_ABOUT THIS TASK_
In the records below, find the line containing "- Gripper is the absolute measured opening" and the line containing "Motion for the". Give again exactly those lines and every line between them, omitting the pictures.

_DATA TO PROCESS_
-=-=-
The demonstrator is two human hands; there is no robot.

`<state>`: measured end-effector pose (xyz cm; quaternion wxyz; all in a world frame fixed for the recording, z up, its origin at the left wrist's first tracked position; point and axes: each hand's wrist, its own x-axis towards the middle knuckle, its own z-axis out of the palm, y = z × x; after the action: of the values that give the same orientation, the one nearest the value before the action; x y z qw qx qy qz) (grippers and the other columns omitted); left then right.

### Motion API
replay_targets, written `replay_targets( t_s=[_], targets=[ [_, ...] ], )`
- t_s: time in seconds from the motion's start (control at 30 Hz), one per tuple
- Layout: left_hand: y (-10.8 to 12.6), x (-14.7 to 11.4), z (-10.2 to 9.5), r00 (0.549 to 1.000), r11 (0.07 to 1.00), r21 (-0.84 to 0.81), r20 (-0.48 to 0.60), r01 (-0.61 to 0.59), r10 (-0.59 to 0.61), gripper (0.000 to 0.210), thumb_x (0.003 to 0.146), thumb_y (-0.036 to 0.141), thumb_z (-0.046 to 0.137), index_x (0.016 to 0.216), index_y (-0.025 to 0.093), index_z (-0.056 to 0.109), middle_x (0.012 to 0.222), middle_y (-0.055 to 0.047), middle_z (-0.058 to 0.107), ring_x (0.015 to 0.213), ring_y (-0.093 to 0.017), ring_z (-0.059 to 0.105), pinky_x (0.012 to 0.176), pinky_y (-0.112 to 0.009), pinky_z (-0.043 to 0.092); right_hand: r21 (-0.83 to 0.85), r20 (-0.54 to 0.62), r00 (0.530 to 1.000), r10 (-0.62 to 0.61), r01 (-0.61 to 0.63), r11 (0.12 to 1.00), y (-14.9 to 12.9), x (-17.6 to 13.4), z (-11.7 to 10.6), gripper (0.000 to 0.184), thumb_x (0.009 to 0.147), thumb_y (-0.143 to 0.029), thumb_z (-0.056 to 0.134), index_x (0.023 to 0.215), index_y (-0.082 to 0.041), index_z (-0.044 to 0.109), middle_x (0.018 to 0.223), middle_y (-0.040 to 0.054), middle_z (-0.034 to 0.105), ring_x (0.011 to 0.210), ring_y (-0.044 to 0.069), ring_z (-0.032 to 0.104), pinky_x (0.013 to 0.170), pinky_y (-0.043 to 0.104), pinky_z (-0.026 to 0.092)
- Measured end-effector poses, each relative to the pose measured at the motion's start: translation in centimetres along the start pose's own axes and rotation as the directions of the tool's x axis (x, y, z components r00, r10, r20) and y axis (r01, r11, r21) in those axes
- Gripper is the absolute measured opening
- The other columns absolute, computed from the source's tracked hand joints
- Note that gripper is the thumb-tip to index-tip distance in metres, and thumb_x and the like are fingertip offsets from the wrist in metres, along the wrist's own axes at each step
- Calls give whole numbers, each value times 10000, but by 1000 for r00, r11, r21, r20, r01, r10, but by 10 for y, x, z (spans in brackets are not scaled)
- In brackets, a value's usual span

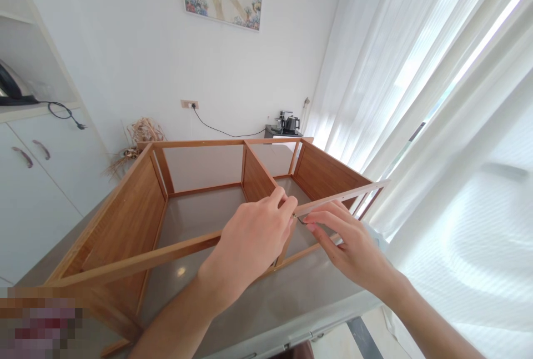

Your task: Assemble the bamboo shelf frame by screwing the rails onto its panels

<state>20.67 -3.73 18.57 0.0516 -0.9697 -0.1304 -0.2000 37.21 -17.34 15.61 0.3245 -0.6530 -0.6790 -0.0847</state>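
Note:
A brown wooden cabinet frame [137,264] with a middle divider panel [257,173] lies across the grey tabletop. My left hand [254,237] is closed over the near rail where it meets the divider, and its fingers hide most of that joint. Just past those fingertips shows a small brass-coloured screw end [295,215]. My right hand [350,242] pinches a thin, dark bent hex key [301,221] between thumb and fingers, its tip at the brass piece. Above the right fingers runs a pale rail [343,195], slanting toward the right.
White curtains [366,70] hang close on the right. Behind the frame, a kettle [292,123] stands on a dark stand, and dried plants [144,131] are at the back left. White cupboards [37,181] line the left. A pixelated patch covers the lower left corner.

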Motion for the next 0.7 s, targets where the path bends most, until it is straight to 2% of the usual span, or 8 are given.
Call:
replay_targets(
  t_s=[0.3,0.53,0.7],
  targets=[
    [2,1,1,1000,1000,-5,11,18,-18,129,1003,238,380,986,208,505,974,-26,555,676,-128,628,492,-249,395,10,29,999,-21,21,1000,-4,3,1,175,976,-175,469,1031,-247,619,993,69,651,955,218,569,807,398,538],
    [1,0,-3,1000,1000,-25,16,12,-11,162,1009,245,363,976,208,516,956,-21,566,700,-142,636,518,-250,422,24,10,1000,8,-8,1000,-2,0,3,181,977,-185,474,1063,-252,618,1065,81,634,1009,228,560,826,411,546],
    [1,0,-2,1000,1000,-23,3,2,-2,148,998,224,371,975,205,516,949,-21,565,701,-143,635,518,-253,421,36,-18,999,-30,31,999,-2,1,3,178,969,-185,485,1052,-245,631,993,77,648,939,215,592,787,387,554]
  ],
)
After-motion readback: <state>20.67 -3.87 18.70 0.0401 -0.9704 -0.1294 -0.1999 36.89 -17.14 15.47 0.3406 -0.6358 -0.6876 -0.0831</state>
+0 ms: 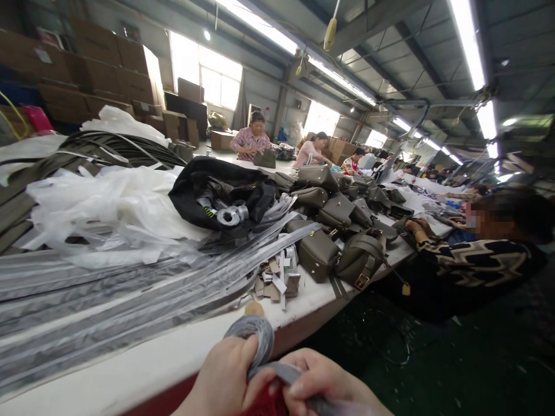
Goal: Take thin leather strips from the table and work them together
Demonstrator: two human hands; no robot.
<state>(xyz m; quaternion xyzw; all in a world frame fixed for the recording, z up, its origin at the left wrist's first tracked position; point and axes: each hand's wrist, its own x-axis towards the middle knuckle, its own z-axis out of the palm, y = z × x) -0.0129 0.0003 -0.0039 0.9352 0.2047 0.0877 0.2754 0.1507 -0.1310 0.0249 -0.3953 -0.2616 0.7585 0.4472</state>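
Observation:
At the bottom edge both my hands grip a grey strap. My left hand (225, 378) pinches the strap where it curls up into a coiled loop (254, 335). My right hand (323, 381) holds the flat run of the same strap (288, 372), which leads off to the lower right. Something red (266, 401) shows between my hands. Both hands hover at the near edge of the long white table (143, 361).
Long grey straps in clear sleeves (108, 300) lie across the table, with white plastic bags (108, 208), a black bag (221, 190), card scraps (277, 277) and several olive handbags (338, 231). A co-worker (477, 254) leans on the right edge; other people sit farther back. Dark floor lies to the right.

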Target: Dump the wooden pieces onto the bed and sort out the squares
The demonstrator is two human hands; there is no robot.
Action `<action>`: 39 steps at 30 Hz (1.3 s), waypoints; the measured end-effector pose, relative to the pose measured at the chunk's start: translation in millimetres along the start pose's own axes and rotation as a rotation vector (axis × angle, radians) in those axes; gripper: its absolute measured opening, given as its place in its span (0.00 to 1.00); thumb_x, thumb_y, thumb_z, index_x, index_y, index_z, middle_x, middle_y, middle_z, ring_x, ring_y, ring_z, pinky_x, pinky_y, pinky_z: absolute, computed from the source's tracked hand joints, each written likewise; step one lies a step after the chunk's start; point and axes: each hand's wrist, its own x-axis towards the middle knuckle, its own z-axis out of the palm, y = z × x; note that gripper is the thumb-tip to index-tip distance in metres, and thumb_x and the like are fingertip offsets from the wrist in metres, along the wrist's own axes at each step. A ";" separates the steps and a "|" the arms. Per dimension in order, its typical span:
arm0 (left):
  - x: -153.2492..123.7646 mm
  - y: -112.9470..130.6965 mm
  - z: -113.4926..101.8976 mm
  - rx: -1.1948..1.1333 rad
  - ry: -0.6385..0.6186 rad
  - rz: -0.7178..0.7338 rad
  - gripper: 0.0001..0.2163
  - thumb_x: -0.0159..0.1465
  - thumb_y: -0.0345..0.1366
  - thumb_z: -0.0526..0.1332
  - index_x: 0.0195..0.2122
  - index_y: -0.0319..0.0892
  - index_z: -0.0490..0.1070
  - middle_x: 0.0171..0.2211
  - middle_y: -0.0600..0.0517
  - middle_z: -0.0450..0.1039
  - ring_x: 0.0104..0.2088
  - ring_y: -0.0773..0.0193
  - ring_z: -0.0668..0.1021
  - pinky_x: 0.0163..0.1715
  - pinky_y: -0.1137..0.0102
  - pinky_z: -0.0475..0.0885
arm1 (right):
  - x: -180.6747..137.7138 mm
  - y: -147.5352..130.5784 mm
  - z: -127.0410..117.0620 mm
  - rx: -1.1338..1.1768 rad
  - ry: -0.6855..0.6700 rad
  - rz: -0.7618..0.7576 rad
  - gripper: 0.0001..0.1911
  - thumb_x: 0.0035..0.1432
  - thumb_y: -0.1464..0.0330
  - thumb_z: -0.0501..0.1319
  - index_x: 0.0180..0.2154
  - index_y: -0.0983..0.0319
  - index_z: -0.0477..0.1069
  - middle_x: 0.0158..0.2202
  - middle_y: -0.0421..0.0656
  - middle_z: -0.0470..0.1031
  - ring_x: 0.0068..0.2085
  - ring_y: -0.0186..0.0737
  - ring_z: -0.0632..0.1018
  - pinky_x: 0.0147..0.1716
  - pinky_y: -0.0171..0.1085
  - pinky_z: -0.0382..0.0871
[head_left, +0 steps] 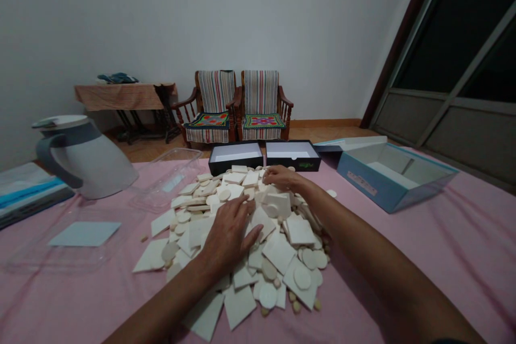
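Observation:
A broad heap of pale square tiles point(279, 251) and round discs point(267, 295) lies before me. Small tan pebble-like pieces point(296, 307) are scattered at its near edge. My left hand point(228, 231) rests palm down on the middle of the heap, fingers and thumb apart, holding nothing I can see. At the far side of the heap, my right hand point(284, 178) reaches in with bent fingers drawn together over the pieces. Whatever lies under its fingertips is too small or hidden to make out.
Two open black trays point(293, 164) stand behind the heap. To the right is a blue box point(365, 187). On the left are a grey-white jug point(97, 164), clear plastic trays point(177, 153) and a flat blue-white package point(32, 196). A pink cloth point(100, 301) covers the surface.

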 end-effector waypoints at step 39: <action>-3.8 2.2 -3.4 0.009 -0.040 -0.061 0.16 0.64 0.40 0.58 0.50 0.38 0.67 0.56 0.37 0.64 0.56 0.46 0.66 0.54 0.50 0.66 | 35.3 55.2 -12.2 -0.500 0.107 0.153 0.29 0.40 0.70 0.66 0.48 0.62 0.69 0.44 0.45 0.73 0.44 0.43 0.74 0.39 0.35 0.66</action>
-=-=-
_RESULT_
- Gripper is the absolute measured opening
- The other columns absolute, computed from the source's tracked hand joints
- Note that gripper is the thumb-tip to index-tip distance in metres, and thumb_x and the like are fingertip offsets from the wrist in metres, along the wrist's own axes at each step
- Calls give whole numbers, each value times 10000, but by 1000 for r00, r11, r21, r20, r01, r10, but by 10 for y, x, z (spans in brackets are not scaled)
- In brackets, a value's usual span


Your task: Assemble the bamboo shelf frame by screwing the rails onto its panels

<state>20.67 -3.73 18.57 0.0516 -0.9697 -0.1304 -0.2000 37.21 -17.34 15.61 0.3245 -0.6530 -0.6790 -0.0847</state>
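Note:
A brown wooden cabinet frame [137,264] with a middle divider panel [257,173] lies across the grey tabletop. My left hand [254,237] is closed over the near rail where it meets the divider, and its fingers hide most of that joint. Just past those fingertips shows a small brass-coloured screw end [295,215]. My right hand [350,242] pinches a thin, dark bent hex key [301,221] between thumb and fingers, its tip at the brass piece. Above the right fingers runs a pale rail [343,195], slanting toward the right.
White curtains [366,70] hang close on the right. Behind the frame, a kettle [292,123] stands on a dark stand, and dried plants [144,131] are at the back left. White cupboards [37,181] line the left. A pixelated patch covers the lower left corner.
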
Motion for the next 0.7 s, targets where the path bends most, until it is straight to 2% of the usual span, or 8 are given.

That's the full output for the exercise.